WHAT THIS TASK INVOLVES: Please copy each line from the entries that contains the string "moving".

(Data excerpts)
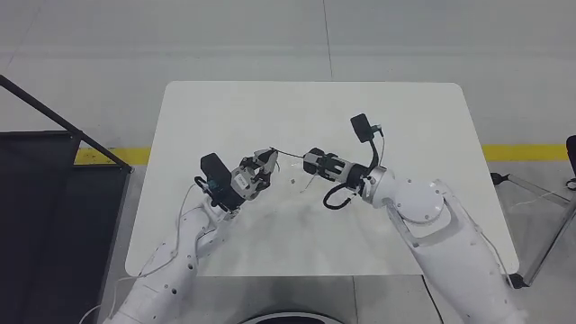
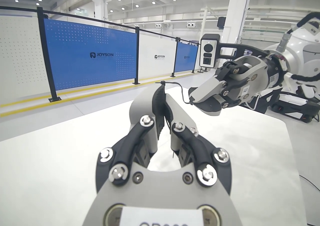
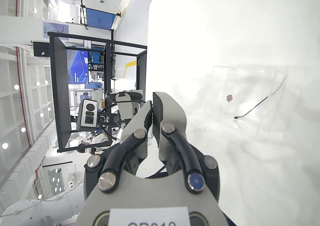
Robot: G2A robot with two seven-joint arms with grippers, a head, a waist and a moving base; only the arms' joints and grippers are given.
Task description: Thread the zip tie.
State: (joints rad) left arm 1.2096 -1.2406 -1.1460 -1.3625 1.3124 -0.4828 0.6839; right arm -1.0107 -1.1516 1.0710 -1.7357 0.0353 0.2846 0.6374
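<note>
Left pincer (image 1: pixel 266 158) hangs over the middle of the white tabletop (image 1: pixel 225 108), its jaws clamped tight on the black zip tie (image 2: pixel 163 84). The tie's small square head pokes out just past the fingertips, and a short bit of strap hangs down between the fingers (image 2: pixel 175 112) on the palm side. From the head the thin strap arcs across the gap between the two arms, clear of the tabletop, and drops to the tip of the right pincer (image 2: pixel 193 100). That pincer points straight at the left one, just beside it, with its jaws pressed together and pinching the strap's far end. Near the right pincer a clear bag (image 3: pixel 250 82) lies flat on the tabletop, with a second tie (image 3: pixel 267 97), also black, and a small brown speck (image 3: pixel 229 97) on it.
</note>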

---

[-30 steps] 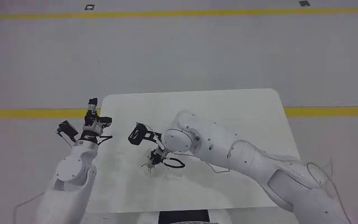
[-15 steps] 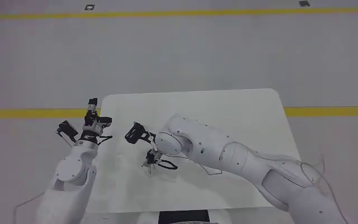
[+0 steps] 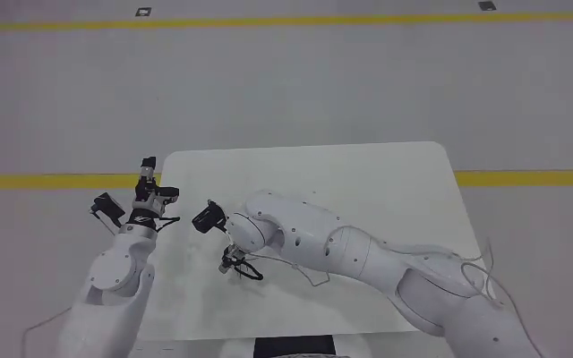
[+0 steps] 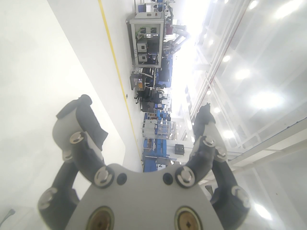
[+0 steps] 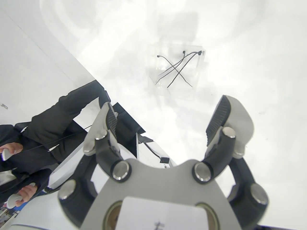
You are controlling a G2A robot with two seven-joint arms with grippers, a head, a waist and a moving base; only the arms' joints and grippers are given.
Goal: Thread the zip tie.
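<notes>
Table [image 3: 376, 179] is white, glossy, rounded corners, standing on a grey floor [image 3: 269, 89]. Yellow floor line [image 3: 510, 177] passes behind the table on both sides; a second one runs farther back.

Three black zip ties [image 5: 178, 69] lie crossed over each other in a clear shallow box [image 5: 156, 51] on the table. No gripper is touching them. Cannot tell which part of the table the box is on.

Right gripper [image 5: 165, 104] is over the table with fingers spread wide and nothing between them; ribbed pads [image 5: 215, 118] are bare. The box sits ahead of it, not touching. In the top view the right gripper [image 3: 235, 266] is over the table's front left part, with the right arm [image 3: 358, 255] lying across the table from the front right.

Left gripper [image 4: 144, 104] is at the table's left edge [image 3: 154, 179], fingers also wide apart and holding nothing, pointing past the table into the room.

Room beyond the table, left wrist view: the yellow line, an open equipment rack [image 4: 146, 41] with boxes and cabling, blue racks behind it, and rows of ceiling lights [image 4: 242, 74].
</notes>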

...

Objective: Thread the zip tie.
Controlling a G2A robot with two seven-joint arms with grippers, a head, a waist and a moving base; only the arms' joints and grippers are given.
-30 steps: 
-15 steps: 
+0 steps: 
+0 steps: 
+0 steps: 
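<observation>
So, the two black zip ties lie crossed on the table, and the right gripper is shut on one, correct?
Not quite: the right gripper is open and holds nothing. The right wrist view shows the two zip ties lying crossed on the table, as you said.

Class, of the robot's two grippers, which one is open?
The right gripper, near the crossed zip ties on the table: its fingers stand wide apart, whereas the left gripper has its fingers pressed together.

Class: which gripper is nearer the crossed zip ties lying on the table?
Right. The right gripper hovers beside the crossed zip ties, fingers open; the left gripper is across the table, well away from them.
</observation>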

TASK RESPONSE:
Robot: G2A robot with two seven-joint arms with grippers, a head, a waist and a moving base; only the arms' joints and grippers are given.
You are controlling a G2A robot with two seven-joint arms with grippers, a head, a waist and a moving base; only the arms' joints and grippers are given.
Controlling a G2A robot with two seven-joint arms with grippers, a head, a waist and a moving base; only the arms' joints and grippers are given.

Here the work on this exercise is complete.